RSSS at ANU had the best university faculty with whom I have worked. My colleagues were world-class. Their productivity was exceptional. Any university would be proud to employ the likes of John Braithwaite, John Dryzek, Bob Goodin, and Ian McAllister; my list could go on and on. It was also the worst run university I have worked in, and there is stiff competition for that accolade. I found the diplomatic skills needed for managing-up a trial. In Australian slang, I had to deal with too many fuckwits and people more concerned to appease the VC than do right. I was frustrated because I had too little time for my own work. So, moving to UTas was a blessing.

The ethnographic years

Hobart is an attractive port at the foot of Mount Wellington with many fine restaurants and excellent local Chardonnay and Pinot Noir. I quaffed wine from Apsley Gorge, Josef Chromy, Freycinet, Holme Hill, and Stefano Lubiana. I recommend them all. Aynsley Kellow and Keith Jacob apart, UTas was less to my taste. Its chief virtue was I was left alone, for which I remain deeply grateful. Unexpectedly, it was also the location for one of the best rock concerts I ever attended – Leonard Cohen. Few stars of his stature came to Tasmania. We were appreciative. He wove his spell and we were in awe.

I returned to my own work with some trepidation. I had a developed a short span of attention as a manager. I was used to spending short periods of time on many topics always moving on to the next item. My working life had become a committee agenda. Now I needed to concentrate on a single topic for long periods. It took me three months to get back into that groove. The realisation that I could still concentrate and write for a whole day was a huge relief. I was flying again.

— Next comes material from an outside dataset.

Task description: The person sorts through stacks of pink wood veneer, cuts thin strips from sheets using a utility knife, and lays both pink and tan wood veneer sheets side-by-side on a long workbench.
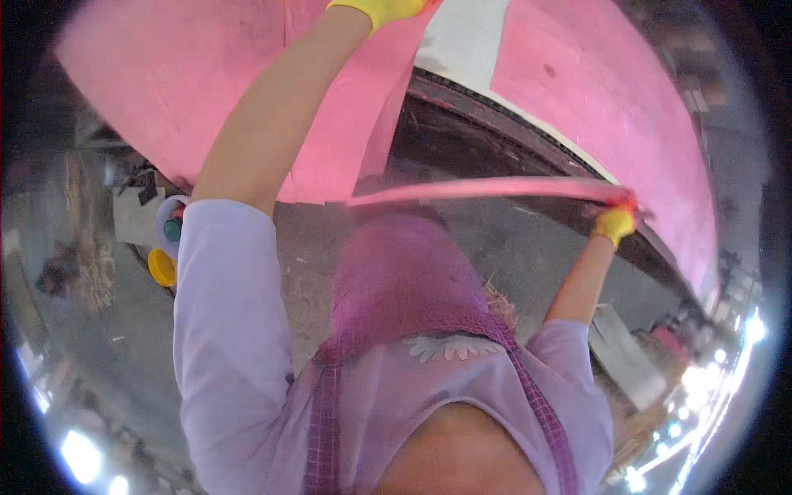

The long-distance flight was my book on Everyday Life in British Government. At the end of the Whitehall Programme, Sir Richard Wilson, then Head of the Home Civil Service, gave me permission to approach ten permanent secretaries for interviews. Obviously some interviews were better than others. Rapport varied. But when there was rapport, I asked if I could observe the permanent secretary’s private office. Many permanent secretaries were remarkably open and helpful. I had extensive access to three of their private offices. Once I was known and to a degree trusted, they helped me gain access to the minister’s private office. I conducted the interviews in 2002. The observational fieldwork was carried out in 2003. There were several repeat interviews and occasional visits in 2004. I observed the office of two ministers and three permanent secretaries for two days each, totalling some 120 hours. I also shadowed two ministers and three permanent secretaries for five working days each, totalling some 300 hours. I had repeat interviews with: ten permanent secretaries, five secretaries of state, three ministers, and twenty other officials, totalling some 67 hours of interviews. Also, I gave an undertaking that I would not publish in the life of the 2001-5 parliament (and for more details on how I conducted the study, see Rhodes 2011a: chapter 1).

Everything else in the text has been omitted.